Der erste Abschnitt der 2,1 Kilometer langen Neubaustrecke beginnt an der Kreuzung Invaliden-/ Chausseestraße und endet in einer Gleisschleife, die über die Straße Alt-Moabit führt. Dort verkehren zunächst Bahnen der Linie M 5, die in Hohenschönhausen beginnt und derzeit am Hackeschen Markt endet. Durch die Verlängerung über die ehemalige DDR-Grenze hinweg wächst die Strecke auf stattliche 17,2 Kilometer. Eingesetzt werden 40 Meter lange Züge vom neuen Typ Flexity, hieß es bei den Berliner Verkehrsbetrieben (BVG). Tagsüber fahren sie alle zehn Minuten, es gibt auch Nachtverkehr, so die Planer.

Ostabschnitt erst 2015 fertig

Vor dem Hauptbahnhof entsteht derzeit nach den Plänen des Architekturbüros Gruber + Popp eine Haltestelle, bei der geschwungene Stahlbetonschalen die Bahnsteige überdachen. Vor allem von diesem Teilprojekt hängt es ab, ob die Strecke wirklich zum dritten Advent fertig wird. „Das ist eine anspruchsvolle Konstruktion. Wir werden sehen, ob das alles gut über die Bühne geht“, sagte ein Straßenbahner.

Die geplante Streckeneröffnung markiert auch das Ende des langwierigen Invalidenstraßen-Umbaus, der viele Autofahrer genervt hat.
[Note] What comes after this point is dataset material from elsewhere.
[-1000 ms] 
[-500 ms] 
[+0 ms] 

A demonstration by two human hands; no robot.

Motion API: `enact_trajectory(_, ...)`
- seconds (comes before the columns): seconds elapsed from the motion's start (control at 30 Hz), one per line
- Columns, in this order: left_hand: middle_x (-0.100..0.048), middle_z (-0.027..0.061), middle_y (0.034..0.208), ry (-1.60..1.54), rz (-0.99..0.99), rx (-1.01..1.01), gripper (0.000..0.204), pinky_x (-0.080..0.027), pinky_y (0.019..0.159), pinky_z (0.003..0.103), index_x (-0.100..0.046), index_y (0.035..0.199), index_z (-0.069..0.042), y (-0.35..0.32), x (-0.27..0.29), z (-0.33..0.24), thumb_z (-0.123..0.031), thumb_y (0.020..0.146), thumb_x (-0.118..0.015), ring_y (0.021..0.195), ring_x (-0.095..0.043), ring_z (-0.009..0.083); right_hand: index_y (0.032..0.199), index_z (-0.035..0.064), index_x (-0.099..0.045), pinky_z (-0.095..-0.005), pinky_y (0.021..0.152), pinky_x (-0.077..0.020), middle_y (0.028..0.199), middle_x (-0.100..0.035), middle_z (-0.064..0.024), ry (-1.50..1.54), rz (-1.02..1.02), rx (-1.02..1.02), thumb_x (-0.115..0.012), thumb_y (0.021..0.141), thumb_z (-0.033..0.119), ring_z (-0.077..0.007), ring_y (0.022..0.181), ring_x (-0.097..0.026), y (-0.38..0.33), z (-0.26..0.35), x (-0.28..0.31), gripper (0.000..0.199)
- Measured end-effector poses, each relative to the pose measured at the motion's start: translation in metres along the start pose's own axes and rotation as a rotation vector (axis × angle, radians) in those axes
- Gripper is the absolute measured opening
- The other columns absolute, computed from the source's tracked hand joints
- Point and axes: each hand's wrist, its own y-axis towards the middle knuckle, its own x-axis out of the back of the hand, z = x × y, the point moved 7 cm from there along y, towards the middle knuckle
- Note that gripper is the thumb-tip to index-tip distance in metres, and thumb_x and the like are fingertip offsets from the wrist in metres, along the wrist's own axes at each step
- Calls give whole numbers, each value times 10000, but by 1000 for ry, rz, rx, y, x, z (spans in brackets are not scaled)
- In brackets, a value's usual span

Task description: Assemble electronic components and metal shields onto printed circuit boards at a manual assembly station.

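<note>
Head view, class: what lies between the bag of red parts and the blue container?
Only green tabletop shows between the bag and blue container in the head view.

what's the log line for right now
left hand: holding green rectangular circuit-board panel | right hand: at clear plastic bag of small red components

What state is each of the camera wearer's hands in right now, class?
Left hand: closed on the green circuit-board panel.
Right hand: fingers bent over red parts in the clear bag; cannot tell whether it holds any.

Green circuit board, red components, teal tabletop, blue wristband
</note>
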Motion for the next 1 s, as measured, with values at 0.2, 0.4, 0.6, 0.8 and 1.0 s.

Auf dem Teilstück westlich der Chausseestraße müssen nun fast nur noch die Vorgärten auf der Nordseite hergerichtet werden.

Östlich der Chausseestraße dauern die Einschränkungen dagegen noch bis Mitte 2015 an, so der Senat. So lange müssen sich auch die Nutzer der Linien M 8 und M 10 gedulden, bis die Bahnen über die heutige Endstelle am Nordbahnhof hinaus weiter in Richtung Westen fahren können. Dann bekommen große Teile von Prenzlauer Berg und Mitte eine neue bequeme Direktverbindung zum Hauptbahnhof.